▶ [WORK REQUEST]
The lines to reproduce run from the first one below to the line containing "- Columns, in", both included. Reproduce them exactly and nothing else.
---
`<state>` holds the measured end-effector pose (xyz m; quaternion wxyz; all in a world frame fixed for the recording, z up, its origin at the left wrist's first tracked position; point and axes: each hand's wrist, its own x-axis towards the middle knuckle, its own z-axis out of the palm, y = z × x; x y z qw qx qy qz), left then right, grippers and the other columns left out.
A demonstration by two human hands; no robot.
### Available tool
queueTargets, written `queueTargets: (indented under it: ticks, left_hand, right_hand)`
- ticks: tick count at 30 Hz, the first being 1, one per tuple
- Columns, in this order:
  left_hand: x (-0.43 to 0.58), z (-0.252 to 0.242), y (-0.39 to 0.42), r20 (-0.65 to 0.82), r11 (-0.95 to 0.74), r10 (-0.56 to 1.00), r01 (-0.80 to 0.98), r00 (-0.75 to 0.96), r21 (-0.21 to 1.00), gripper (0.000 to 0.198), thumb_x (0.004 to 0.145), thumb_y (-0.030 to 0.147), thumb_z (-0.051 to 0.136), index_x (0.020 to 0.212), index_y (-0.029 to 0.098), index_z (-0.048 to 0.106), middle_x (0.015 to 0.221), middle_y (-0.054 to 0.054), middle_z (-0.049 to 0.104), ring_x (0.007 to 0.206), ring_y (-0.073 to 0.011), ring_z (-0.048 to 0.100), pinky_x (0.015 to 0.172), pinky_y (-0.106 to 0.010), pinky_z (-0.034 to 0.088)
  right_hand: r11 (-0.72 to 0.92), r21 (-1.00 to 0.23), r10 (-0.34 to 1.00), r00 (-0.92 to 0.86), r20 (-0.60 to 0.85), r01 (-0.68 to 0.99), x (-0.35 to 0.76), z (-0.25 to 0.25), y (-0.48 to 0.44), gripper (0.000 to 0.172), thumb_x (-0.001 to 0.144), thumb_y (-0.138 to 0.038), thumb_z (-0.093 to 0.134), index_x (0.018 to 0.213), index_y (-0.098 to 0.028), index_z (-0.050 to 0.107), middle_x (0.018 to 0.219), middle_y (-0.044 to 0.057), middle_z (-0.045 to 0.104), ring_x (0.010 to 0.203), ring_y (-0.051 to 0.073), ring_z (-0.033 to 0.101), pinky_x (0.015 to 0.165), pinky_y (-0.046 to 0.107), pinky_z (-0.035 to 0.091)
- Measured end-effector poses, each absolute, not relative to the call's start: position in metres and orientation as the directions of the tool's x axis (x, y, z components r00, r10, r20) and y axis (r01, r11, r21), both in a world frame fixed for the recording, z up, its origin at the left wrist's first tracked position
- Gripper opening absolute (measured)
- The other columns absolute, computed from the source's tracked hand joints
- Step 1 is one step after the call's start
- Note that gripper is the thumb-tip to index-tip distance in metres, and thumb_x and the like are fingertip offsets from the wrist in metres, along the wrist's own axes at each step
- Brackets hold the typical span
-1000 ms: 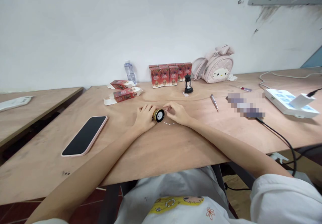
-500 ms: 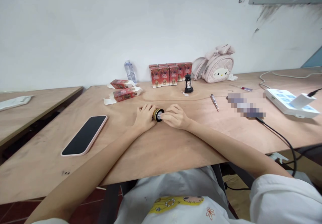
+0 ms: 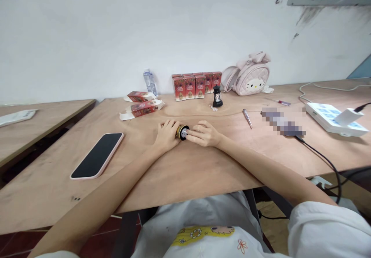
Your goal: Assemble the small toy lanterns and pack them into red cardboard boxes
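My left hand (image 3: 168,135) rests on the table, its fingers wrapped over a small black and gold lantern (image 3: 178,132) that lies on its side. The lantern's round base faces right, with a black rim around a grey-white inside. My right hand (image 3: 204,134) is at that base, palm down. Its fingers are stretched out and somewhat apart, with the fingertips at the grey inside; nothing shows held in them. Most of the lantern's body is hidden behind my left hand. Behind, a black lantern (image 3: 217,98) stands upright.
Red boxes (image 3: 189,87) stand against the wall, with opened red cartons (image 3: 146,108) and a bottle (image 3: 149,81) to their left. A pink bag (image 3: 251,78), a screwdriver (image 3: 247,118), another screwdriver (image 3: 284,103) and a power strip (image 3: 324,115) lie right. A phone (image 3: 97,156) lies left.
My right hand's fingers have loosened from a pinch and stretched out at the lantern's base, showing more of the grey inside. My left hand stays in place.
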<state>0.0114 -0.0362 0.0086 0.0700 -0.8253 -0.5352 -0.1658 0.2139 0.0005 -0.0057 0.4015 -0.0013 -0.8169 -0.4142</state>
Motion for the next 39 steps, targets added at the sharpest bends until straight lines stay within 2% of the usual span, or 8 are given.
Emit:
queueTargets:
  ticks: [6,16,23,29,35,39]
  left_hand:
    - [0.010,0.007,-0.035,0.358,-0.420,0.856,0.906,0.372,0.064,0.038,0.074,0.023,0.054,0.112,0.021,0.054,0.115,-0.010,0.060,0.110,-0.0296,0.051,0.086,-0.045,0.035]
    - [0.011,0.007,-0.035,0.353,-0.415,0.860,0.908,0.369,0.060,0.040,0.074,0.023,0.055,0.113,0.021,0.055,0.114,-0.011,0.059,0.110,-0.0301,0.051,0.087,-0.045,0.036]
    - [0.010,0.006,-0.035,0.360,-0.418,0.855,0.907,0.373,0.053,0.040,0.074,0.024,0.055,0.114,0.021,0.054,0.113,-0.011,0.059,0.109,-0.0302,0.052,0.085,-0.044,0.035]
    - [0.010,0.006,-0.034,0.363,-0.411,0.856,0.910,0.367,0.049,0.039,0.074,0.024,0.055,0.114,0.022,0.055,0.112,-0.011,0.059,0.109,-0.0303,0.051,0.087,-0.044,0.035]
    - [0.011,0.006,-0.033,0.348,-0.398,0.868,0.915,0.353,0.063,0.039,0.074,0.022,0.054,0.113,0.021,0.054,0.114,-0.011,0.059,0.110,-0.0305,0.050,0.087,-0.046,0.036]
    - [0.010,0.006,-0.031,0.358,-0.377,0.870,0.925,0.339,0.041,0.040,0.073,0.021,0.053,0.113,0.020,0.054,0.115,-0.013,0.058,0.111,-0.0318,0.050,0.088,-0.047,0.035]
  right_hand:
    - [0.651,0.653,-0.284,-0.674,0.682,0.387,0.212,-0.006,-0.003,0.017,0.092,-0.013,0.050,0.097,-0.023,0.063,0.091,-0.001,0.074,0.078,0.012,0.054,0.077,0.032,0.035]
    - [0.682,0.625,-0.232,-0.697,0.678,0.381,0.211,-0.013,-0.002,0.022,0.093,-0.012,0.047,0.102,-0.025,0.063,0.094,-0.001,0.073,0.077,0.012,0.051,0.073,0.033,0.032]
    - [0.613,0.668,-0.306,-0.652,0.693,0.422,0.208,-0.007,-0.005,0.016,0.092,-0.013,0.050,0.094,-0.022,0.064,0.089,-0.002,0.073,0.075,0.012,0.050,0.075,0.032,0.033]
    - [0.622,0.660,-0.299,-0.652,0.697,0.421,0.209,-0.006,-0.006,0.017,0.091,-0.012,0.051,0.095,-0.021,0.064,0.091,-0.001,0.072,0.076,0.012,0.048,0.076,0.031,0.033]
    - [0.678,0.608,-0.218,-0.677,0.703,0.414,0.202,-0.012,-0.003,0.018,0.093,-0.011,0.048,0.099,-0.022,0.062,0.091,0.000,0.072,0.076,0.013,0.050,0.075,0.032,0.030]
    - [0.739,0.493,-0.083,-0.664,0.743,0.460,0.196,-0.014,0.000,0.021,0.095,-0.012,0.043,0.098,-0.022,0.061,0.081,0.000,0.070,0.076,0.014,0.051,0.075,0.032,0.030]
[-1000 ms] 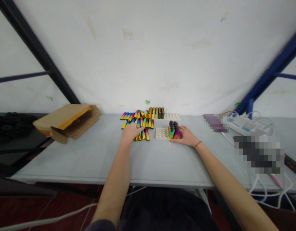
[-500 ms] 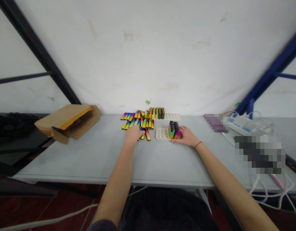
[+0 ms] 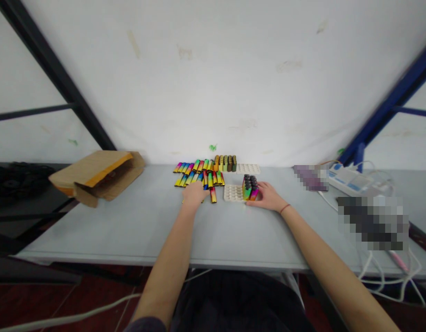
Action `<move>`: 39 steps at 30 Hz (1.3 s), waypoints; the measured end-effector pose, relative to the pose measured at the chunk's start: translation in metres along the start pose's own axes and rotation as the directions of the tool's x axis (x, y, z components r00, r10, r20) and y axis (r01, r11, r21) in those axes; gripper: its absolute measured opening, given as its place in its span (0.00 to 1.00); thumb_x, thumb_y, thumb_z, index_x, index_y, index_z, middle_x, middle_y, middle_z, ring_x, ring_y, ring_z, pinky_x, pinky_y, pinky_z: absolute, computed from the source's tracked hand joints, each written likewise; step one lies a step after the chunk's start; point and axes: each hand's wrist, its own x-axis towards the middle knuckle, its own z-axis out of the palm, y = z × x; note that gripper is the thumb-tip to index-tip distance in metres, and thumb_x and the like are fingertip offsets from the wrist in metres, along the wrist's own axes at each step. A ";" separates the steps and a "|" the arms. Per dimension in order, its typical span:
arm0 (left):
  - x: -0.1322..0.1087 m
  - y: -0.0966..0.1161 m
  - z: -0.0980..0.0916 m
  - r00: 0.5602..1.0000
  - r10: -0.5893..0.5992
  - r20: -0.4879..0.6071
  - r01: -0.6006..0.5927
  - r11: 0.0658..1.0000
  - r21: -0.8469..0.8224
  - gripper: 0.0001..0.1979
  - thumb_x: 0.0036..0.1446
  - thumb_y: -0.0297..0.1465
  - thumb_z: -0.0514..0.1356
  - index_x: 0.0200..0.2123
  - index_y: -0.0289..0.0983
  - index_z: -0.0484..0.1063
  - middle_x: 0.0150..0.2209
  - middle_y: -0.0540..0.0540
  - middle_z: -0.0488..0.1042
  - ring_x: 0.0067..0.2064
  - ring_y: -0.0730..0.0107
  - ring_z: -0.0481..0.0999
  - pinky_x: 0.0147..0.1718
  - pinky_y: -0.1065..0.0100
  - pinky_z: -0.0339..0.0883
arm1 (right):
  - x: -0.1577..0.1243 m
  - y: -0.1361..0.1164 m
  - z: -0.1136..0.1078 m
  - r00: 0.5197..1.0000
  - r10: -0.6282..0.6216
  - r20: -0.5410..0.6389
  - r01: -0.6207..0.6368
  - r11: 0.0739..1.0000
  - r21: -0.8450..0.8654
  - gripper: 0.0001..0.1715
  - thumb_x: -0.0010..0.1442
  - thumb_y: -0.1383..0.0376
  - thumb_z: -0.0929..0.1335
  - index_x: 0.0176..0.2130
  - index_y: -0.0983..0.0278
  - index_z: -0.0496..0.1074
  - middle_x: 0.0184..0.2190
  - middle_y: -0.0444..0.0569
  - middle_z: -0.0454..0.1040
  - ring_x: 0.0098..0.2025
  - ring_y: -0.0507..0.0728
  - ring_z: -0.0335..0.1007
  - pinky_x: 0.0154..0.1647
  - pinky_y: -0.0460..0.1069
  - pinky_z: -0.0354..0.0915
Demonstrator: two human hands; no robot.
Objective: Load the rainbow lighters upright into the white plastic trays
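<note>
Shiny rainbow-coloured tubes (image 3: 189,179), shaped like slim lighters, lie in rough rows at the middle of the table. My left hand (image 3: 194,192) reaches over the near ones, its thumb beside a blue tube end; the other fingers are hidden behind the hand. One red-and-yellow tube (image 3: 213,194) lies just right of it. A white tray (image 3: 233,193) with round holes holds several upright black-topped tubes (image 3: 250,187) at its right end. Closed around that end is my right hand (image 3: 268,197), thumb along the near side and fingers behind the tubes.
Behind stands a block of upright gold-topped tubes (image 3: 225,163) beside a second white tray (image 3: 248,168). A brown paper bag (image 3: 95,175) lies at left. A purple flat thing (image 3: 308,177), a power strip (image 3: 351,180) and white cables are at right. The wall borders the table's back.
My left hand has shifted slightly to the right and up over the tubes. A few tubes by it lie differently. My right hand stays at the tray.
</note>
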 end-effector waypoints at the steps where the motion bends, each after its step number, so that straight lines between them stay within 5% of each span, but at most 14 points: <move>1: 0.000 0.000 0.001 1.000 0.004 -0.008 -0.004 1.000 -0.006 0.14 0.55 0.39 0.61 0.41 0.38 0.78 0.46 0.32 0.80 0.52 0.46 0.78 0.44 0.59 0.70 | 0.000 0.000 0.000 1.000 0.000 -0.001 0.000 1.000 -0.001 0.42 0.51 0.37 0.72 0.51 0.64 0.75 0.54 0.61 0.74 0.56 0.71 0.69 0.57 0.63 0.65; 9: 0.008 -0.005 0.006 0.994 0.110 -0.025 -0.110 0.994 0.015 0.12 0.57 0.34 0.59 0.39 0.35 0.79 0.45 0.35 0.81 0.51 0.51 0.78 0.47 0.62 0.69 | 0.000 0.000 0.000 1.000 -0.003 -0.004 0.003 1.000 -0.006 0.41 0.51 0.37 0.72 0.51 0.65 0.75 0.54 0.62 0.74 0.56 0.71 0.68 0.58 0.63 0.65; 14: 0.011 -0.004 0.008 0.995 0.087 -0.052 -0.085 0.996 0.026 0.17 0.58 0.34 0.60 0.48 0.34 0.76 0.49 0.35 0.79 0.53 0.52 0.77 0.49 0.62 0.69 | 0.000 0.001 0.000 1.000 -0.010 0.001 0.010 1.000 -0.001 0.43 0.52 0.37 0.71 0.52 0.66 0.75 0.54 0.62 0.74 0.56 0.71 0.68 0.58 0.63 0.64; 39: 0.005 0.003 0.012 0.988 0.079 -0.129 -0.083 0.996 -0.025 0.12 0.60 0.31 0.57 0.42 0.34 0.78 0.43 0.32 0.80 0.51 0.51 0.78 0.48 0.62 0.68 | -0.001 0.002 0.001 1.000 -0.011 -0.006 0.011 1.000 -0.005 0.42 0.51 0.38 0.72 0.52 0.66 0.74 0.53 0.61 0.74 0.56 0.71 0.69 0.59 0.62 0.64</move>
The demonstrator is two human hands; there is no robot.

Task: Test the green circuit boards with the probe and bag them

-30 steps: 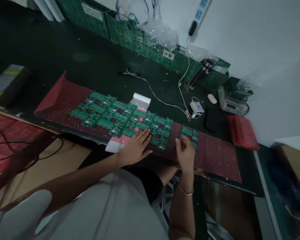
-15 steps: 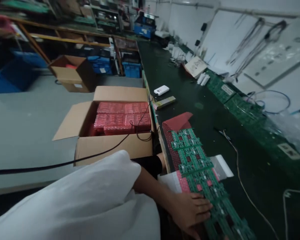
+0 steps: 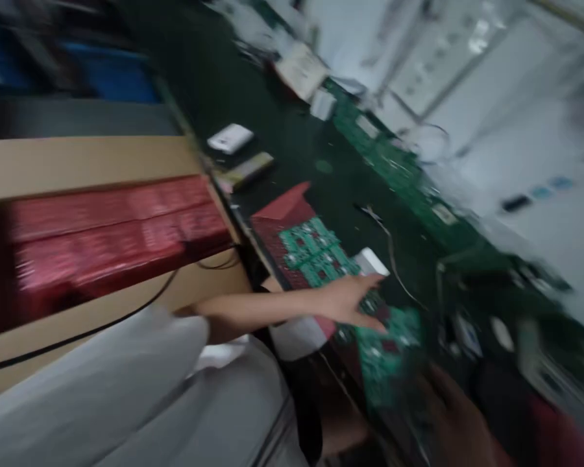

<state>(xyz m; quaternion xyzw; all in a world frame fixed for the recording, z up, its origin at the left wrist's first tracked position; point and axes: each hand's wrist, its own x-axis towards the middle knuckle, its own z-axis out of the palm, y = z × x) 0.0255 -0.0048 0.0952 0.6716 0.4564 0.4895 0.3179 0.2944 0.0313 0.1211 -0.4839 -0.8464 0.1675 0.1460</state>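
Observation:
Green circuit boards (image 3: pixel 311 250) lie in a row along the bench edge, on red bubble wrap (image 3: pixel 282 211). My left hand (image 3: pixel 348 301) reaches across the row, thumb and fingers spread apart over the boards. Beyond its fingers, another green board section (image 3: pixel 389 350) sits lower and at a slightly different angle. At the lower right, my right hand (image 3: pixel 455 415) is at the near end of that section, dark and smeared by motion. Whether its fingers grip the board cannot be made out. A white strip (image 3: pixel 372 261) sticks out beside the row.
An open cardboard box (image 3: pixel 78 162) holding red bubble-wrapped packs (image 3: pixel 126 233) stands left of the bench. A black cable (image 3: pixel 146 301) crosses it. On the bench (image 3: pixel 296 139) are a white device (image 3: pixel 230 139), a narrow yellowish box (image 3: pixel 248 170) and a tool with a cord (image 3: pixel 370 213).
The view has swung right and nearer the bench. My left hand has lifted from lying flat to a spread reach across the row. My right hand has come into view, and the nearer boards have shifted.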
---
▶ [EXERCISE OUTPUT]
`<state>` holds the measured end-effector pose (xyz m; quaternion wxyz; all in a world frame fixed for the recording, z up, its origin at the left wrist's first tracked position; point and axes: each hand's wrist, its own x-axis towards the middle knuckle, its own z-axis out of the palm, y = z × x; x y z qw qx qy qz), left then right, grippers and the other columns left out.
A demonstration by two human hands; no robot.
### Available tool
queueTargets, written `queueTargets: (indented under it: ticks, left_hand, right_hand)`
- ticks: tick count at 30 Hz, the first being 1, one per tuple
- Columns, in this order:

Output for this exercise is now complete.